Work order:
In the listing that follows, copy out each line that includes the word "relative".

Source information:
# # # # # # #
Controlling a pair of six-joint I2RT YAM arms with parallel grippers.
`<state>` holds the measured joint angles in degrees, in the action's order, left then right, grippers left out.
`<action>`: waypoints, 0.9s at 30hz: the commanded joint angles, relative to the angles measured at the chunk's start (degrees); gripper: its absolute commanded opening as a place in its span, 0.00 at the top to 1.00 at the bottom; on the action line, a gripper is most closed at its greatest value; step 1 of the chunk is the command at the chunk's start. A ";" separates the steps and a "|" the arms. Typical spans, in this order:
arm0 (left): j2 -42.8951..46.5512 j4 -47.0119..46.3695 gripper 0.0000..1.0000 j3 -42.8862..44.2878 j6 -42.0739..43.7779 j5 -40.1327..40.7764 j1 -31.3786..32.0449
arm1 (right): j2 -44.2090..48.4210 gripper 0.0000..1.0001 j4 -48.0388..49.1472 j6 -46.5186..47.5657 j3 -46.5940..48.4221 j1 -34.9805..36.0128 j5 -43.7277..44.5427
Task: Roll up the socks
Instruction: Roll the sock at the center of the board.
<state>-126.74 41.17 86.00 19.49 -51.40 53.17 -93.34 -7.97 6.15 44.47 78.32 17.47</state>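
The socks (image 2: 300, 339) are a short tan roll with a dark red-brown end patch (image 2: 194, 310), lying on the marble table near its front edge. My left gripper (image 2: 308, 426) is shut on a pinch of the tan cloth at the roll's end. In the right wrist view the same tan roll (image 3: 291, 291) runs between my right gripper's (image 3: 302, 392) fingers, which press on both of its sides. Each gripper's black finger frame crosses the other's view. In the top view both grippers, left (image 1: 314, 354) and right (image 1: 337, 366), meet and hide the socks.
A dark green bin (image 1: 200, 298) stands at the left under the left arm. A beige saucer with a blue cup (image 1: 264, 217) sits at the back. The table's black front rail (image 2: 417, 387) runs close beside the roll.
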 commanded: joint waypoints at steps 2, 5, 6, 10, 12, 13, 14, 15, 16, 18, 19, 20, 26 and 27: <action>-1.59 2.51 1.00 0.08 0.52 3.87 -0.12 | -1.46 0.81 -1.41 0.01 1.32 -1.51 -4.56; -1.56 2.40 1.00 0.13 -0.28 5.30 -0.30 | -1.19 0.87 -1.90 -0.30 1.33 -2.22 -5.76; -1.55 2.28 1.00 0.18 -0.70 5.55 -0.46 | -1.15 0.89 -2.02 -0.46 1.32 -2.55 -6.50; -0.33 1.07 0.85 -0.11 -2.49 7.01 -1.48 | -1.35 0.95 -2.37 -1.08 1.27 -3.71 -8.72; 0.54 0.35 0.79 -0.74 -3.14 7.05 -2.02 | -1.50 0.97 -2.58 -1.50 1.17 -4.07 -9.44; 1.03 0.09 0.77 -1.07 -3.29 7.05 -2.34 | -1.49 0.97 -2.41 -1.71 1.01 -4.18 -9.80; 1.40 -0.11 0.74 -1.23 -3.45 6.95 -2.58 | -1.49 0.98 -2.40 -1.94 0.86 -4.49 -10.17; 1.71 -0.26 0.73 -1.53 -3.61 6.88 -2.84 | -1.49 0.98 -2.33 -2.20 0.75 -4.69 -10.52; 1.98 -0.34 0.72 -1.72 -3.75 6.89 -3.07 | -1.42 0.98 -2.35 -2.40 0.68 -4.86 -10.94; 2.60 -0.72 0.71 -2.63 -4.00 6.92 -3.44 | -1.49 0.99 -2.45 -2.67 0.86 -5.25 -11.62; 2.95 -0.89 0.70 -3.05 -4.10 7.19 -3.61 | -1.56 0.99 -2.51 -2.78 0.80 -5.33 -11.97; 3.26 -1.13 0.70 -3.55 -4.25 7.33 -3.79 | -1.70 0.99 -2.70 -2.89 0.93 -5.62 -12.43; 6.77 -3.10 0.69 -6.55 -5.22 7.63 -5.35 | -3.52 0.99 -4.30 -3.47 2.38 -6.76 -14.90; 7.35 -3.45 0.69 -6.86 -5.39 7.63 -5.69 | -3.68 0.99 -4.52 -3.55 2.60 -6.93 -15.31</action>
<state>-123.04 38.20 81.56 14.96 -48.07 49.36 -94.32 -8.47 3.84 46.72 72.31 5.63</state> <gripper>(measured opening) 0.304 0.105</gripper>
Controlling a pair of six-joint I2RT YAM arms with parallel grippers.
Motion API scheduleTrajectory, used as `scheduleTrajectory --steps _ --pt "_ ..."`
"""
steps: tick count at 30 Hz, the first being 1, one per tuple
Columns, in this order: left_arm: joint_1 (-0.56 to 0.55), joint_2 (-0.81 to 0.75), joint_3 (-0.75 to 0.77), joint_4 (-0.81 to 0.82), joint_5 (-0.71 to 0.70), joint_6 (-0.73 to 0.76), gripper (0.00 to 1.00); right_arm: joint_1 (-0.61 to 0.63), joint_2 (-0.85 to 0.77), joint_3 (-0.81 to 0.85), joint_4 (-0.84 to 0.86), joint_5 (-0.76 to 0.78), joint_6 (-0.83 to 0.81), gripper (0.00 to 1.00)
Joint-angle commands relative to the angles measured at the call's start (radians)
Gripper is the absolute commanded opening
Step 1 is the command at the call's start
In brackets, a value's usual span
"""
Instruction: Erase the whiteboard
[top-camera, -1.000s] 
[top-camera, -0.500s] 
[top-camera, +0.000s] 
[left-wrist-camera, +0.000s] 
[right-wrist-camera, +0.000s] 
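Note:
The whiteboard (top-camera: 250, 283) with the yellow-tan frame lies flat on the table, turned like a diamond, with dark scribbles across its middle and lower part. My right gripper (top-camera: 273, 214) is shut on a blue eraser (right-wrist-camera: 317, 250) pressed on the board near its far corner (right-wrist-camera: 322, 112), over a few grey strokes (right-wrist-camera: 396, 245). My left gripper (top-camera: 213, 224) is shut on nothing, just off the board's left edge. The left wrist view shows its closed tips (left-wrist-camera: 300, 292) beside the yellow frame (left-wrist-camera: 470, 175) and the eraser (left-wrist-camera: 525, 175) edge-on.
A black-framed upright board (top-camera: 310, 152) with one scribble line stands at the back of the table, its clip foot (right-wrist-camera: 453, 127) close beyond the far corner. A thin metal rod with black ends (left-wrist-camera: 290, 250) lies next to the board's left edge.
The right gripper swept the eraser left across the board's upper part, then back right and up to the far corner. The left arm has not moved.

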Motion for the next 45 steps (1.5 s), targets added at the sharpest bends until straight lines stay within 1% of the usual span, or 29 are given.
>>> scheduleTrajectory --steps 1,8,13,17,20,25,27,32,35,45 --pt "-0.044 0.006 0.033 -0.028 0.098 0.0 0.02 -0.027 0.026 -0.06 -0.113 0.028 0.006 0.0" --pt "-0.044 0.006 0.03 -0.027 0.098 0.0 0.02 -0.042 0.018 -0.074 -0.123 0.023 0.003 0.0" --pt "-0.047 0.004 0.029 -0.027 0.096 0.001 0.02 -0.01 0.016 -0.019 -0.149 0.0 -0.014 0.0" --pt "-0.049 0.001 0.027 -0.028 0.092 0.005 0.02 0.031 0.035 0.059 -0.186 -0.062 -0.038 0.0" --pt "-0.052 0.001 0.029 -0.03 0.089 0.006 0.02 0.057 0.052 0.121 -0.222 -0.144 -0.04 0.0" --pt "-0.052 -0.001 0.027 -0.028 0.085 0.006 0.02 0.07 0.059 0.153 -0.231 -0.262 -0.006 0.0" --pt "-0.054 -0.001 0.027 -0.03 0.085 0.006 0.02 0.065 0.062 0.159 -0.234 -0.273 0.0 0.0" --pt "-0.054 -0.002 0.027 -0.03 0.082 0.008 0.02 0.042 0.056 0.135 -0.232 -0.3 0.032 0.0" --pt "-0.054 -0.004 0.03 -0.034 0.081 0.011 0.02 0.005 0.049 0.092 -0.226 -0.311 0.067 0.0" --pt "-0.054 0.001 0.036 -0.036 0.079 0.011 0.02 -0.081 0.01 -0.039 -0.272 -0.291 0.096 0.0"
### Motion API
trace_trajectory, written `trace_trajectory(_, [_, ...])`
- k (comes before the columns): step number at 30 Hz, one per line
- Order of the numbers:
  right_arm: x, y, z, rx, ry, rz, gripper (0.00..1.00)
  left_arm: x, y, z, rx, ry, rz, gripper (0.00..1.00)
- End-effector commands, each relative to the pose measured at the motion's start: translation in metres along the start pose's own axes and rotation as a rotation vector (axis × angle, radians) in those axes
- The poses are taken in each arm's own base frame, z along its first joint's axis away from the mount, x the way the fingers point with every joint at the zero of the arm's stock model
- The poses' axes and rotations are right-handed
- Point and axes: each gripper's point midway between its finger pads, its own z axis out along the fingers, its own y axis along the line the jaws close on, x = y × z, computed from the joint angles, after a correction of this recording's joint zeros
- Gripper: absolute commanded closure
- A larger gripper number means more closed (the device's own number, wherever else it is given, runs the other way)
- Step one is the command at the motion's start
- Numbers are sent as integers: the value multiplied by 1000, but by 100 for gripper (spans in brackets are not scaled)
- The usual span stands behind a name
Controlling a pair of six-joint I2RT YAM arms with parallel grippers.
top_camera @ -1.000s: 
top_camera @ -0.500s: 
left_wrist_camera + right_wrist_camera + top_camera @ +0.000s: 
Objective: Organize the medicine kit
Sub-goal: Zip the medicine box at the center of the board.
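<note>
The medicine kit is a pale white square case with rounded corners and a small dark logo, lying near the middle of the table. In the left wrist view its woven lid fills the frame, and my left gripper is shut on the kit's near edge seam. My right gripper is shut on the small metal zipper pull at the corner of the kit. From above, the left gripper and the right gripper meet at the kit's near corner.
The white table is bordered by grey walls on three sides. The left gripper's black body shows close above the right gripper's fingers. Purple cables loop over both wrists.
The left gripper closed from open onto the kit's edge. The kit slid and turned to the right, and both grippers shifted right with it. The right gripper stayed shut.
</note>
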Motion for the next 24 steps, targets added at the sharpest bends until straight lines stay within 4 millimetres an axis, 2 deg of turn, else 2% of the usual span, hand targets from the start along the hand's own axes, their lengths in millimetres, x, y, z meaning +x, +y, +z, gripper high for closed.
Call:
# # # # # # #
Response below:
`<action>`: waypoints, 0.9s at 30hz: the commanded joint angles, relative to the angles measured at the chunk's start (degrees); gripper: its absolute commanded opening as a place in its span, 0.00 at the top to 1.00 at the bottom; on the action line, a gripper is most closed at its greatest value; step 1 of the chunk is the command at the chunk's start. A ";" separates the steps and a "|" the arms. Typical spans, in this order:
Joint-angle commands relative to the angles measured at the call's start (radians)
- End-effector commands, each relative to the pose measured at the motion's start: translation in metres along the start pose's own axes and rotation as a rotation vector (axis × angle, radians) in those axes

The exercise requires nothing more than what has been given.